If your small business has a particularly interesting background, company story videos are the way to go. How did your business get started? What was your motivation for starting the company? By featuring the friendly faces of your teammates, you can make your prospects feel right at home. After all, people are buying more products and services based on emotion rather than logic, which is one reason why appealing to a visitor’s psyche is so important.

A company story video lets you show off what makes your business so special and unique on a human level like no other medium can. When people are able to associate familiar faces and names with a business, they’re more likely to feel a strong connection to it — and ultimately have a positive experience with your brand.

“A company story video lets you show off what makes your business so special and unique on a human level like no other medium can.”

In this video, find out the history behind Redbarn Pet Products, a healthy, wholesome dog food company.

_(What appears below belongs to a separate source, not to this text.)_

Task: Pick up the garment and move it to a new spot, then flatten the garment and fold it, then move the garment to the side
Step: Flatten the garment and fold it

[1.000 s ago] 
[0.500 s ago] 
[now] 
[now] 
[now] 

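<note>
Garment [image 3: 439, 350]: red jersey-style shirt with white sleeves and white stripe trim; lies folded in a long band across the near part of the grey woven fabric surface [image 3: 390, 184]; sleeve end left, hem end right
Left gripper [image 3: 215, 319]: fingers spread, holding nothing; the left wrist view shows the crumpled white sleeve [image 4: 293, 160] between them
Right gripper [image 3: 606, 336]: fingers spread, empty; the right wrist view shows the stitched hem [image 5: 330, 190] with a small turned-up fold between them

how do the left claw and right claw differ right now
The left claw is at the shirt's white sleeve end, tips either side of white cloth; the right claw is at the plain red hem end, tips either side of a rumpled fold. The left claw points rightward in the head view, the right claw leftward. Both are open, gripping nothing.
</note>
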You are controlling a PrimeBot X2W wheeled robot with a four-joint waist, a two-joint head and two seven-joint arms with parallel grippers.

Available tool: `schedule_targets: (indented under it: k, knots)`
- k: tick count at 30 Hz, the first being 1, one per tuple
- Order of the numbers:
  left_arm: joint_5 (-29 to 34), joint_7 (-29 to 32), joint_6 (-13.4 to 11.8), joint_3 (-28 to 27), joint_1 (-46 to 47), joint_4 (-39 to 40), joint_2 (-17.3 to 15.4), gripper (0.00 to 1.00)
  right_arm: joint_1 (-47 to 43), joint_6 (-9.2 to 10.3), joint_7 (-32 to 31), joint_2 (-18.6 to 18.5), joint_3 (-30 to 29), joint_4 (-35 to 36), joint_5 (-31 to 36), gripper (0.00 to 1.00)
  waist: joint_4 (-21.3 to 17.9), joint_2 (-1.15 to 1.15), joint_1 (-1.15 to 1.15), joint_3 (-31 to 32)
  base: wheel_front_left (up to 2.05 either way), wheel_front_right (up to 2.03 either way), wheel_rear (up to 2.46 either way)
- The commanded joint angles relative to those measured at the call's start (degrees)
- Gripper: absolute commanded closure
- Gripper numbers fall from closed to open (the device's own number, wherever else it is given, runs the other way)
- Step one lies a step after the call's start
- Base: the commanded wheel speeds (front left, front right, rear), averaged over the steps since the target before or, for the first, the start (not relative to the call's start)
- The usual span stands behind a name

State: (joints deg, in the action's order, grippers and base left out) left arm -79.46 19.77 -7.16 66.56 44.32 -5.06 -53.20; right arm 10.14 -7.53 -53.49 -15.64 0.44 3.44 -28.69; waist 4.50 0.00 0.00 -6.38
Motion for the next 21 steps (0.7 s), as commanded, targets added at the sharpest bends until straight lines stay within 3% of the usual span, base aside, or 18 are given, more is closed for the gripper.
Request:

I don’t even have a dog and I’d give Redbarn my money! But in all seriousness, this two-minute video gives you a solid understanding of what matters most to Redbarn as a business. You learn how this family-owned dog food company got its start, what it believes in, and how it views running a business. An all-around success!

Types of company stories

What if your story isn’t as cute and wholesome as Redbarn’s? Not to worry, because there are some other types of videos you can make to achieve a similar goal. Your company’s culture and how team members feel about working there today are just as important as the story behind how you got your start. Here are a few ways to underline that:

  • Crowdsource a simple video featuring current employees. Empower your peers to tell their own stories by submitting video clips that can be compiled into one video.
  • Interview some of your own employees. Think “customer testimonials” but from your employees. Ask them some questions about their day-to-day life at your company and record their responses.
  • Use B-roll footage from a company event or party and record a voiceover after the fact. This is a super low-budget way to make a video that emphasizes what your company culture is all about, with virtually no pre-production effort involved.

Marketers know that testing new channels and tactics before going all-in on one is the best way to make informed decisions. And when you work at a small business where resources can run thin, you want to make sure you’re spending your time wisely. That’s why, as a video software company built by marketers, we recommend getting started with these three types of videos.

Easily build trust, establish credibility, and show the people who work at your company, and you’ll be on your way to building an even more reputable and buzzworthy business.